**Goal of the exercise:** A faithful copy of all the data below, please; leave no line out.

**Stored data:**
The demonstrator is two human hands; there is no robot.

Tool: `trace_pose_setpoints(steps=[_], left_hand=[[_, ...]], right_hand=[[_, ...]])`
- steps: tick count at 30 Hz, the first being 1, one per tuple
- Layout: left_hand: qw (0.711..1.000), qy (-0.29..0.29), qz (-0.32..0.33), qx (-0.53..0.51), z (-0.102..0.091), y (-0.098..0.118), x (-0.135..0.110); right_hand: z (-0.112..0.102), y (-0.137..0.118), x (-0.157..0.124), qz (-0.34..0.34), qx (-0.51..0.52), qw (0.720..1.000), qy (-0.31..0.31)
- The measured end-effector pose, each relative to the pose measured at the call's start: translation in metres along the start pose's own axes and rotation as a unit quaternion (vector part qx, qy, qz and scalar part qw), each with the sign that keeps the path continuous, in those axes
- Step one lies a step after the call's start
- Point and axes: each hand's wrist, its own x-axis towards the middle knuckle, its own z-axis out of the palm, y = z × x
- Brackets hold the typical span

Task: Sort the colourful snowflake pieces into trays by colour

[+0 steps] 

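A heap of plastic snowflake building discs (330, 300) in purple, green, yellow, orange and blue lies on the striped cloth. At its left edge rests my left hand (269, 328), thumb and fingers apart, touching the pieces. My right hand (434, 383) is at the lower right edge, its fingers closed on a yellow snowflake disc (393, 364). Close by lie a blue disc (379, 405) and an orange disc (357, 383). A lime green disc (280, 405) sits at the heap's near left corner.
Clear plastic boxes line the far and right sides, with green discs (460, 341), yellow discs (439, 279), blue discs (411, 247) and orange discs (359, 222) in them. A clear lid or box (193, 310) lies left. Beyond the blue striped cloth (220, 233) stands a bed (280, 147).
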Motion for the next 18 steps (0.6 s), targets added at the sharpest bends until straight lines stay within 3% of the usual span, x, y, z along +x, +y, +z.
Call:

**Response to this exercise:**
The demonstrator is two human hands; there is no robot.

Tool: `trace_pose_setpoints(steps=[_], left_hand=[[_, ...]], right_hand=[[_, ...]])`
- steps: tick count at 30 Hz, the first being 1, one per tuple
- Layout: left_hand: qw (0.711..1.000), qy (-0.29..0.29), qz (-0.32..0.33), qx (-0.53..0.51), z (-0.102..0.091), y (-0.098..0.118), x (-0.135..0.110); right_hand: z (-0.112..0.102), y (-0.137..0.118), x (-0.157..0.124), qz (-0.34..0.34), qx (-0.51..0.52), qw (0.720..1.000), qy (-0.31..0.31)
- The measured end-effector pose, each relative to the pose measured at the call's start: translation in metres along the start pose's own axes and rotation as a unit quaternion (vector part qx, qy, qz and scalar part qw), each with the sign that keeps the path continuous, in those axes
- Step one lies a step after the call's start
- Point and axes: each hand's wrist, its own x-axis towards the middle knuckle, its own z-axis out of the palm, y = z × x
- Brackets hold the typical span

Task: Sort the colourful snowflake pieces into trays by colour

[+0 steps] 

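A heap of plastic snowflake building discs (330, 300) in purple, green, yellow, orange and blue lies on the striped cloth. At its left edge rests my left hand (269, 328), thumb and fingers apart, touching the pieces. My right hand (434, 383) is at the lower right edge, its fingers closed on a yellow snowflake disc (393, 364). Close by lie a blue disc (379, 405) and an orange disc (357, 383). A lime green disc (280, 405) sits at the heap's near left corner.
Clear plastic boxes line the far and right sides, with green discs (460, 341), yellow discs (439, 279), blue discs (411, 247) and orange discs (359, 222) in them. A clear lid or box (193, 310) lies left. Beyond the blue striped cloth (220, 233) stands a bed (280, 147).
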Motion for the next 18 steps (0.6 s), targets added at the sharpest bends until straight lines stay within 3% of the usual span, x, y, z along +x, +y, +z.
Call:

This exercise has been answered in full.